Can the Jvm Recover from an Outofmemoryerror Without a Restart

Can the JVM recover from an OutOfMemoryError without a restart

It may work, but it is generally a bad idea. There is no guarantee that your application will succeed in recovering, or that it will know if it has not succeeded. For example:

  • There really may be not enough memory to do the requested tasks, even after taking recovery steps like releasing block of reserved memory. In this situation, your application may get stuck in a loop where it repeatedly appears to recover and then runs out of memory again.

  • The OOME may be thrown on any thread. If an application thread or library is not designed to cope with it, this might leave some long-lived data structure in an incomplete or inconsistent state.

  • If threads die as a result of the OOME, the application may need to restart them as part of the OOME recovery. At the very least, this makes the application more complicated.

  • Suppose that a thread synchronizes with other threads using notify/wait or some higher level mechanism. If that thread dies from an OOME, other threads may be left waiting for notifies (etc) that never come ... for example. Designing for this could make the application significantly more complicated.
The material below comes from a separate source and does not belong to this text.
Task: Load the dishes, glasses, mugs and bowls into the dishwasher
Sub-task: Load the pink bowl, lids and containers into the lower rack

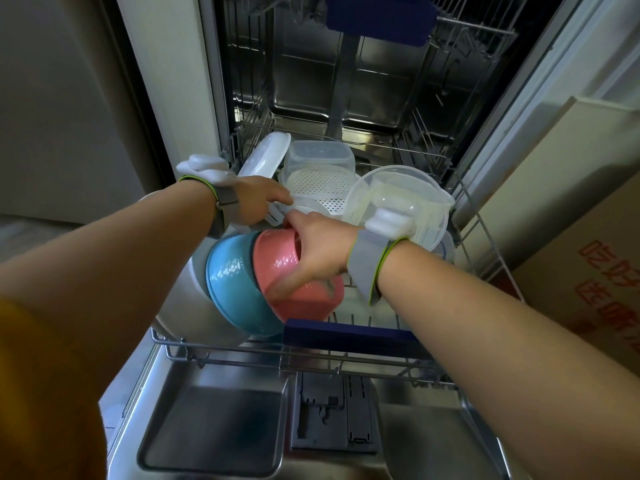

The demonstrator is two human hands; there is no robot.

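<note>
Hands (294, 233) over pink bowl (304, 289) rim, rack (485, 271) R side free

Lower rack (491, 258) pulled out over open door (214, 420), near-left jammed w/ pink bowl (298, 289), blue bowl (232, 289), far side packed w/ clear containers (318, 155), clear bowl (412, 195) at right, bare tines near-right, room to reach in there, tub interior (346, 81) open behind.
</note>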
In summary, designing, implementing and testing an application to recover from OOMEs can be difficult, especially if the application (or the framework in which it runs, or any of the libraries it uses) is multi-threaded. It is a better idea to treat OOME as a fatal error.

See also my answer to a related question:

EDIT - in response to this followup question:

In other words if an OOME is thrown in an application server (jboss/websphere/..) do I have to restart it?

No you don't have to restart. But it is probably wise to, especially if you don't have a good / automated way of checking that the service is running correctly.

The JVM will recover just fine. But the application server and the application itself may or may not recover, depending on how well they are designed to cope with this situation. (My experience is that some app servers are not designed to cope with this, and that designing and implementing a complicated application to recover from OOMEs is hard, and testing it properly is even harder.)

EDIT 2

In response to this comment:

"other threads may be left waiting for notifies (etc) that never come" Really? Wouldn't the killed thread unwind its stacks, releasing resources as it goes, including held locks?

Yes really! Consider this:

Thread #1 runs this:

    synchronized(lock) {
while (!someCondition) {
lock.wait();
}
}
// ...

Thread #2 runs this:

    synchronized(lock) {
// do something
lock.notify();
}

If Thread #1 is waiting on the notify, and Thread #2 gets an OOME in the // do something section, then Thread #2 won't make the notify() call, and Thread #1 may get stuck forever waiting for a notification that won't ever occur. Sure, Thread #2 is guaranteed to release the mutex on the lock object ... but that is not sufficient!

If not the code ran by the thread is not exception safe, which is a more general problem.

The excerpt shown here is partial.